WHAT TO DO:
Reproduce each record exactly, leaving out no line.

[Saved data entries]
== Segment start ==

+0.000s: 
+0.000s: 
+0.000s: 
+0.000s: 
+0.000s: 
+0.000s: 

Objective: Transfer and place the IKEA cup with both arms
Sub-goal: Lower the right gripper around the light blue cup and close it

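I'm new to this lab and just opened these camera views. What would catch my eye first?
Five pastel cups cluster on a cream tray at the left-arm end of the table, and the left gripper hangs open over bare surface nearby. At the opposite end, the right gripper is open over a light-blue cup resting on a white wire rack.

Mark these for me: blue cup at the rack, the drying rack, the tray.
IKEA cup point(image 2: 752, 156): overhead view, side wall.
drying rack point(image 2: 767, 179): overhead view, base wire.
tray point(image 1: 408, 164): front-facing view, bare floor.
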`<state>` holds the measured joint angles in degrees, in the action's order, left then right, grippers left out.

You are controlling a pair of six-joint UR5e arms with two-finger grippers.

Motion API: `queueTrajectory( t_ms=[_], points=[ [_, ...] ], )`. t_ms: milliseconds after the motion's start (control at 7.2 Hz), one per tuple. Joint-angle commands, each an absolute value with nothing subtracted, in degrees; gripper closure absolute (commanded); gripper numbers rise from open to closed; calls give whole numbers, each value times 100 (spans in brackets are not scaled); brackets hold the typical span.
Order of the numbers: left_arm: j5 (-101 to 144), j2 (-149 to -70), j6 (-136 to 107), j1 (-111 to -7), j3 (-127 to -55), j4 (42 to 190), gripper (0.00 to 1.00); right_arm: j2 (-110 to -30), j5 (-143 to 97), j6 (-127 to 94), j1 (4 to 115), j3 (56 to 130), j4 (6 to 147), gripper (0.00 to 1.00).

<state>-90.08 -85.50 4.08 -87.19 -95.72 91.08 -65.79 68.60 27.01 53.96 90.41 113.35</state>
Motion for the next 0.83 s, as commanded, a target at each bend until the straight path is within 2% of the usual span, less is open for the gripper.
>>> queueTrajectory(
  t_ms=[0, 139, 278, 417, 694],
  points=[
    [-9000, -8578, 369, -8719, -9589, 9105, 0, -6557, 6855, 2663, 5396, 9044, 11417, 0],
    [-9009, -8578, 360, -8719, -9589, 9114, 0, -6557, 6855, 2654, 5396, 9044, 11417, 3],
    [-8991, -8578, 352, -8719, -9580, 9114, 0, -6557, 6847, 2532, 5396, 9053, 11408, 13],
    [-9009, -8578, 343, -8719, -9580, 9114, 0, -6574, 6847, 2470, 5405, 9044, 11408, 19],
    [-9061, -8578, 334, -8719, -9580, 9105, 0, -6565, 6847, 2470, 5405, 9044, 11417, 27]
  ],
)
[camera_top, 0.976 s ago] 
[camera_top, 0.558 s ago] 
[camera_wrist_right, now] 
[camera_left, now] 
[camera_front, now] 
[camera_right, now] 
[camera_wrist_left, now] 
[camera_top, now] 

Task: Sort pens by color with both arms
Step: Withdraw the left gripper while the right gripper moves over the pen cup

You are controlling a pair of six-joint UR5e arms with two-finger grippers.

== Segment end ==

REPLY TO THE TASK:
+0.000s: 
+0.000s: 
+0.000s: 
+0.000s: 
+0.000s: 
+0.000s: 

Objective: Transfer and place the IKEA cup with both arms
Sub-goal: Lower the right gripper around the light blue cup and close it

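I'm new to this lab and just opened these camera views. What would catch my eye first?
Five pastel cups cluster on a cream tray at the left-arm end of the table, and the left gripper hangs open over bare surface nearby. At the opposite end, the right gripper is open over a light-blue cup resting on a white wire rack.

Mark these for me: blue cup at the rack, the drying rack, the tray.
IKEA cup point(image 2: 752, 156): overhead view, side wall.
drying rack point(image 2: 767, 179): overhead view, base wire.
tray point(image 1: 408, 164): front-facing view, bare floor.
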`<state>` holds the measured joint angles in degrees, in the action's order, left then right, grippers left out.

You are controlling a pair of six-joint UR5e arms with two-finger grippers.

Motion API: `queueTrajectory( t_ms=[_], points=[ [_, ...] ], )`. t_ms: milliseconds after the motion's start (control at 7.2 Hz), one per tuple. Joint-angle commands, each an absolute value with nothing subtracted, in degrees; gripper closure absolute (commanded); gripper numbers rise from open to closed; calls give whole numbers, each value times 100 (spans in brackets are not scaled); brackets hold the typical span.
Order of the numbers: left_arm: j5 (-101 to 144), j2 (-149 to -70), j6 (-136 to 107), j1 (-111 to -7), j3 (-127 to -55), j4 (42 to 190), gripper (0.00 to 1.00); right_arm: j2 (-110 to -30), j5 (-143 to 97), j6 (-127 to 94), j1 (4 to 115), j3 (56 to 130), j4 (6 to 147), gripper (0.00 to 1.00).

<state>-90.08 -85.50 4.08 -87.19 -95.72 91.08 -65.79 68.60 27.01 53.96 90.41 113.35</state>
Motion for the next 0.83 s, as commanded, a target at each bend until the straight path is within 2% of the usual span, less is open for the gripper.
>>> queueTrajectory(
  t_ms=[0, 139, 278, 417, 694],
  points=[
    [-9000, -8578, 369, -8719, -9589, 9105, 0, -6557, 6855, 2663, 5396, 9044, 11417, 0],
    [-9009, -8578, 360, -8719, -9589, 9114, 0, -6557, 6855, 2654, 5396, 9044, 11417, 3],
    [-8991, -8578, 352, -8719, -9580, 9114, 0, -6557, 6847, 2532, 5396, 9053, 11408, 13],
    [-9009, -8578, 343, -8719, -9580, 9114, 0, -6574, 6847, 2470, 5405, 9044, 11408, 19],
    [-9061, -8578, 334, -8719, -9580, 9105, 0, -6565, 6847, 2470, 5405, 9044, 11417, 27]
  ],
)
[camera_top, 0.976 s ago] 
[camera_top, 0.558 s ago] 
[camera_wrist_right, now] 
[camera_left, now] 
[camera_front, now] 
[camera_right, now] 
[camera_wrist_left, now] 
[camera_top, now] 

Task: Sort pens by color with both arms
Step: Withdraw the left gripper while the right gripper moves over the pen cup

You are controlling a pair of six-joint UR5e arms with two-finger grippers.

This concludes the exercise.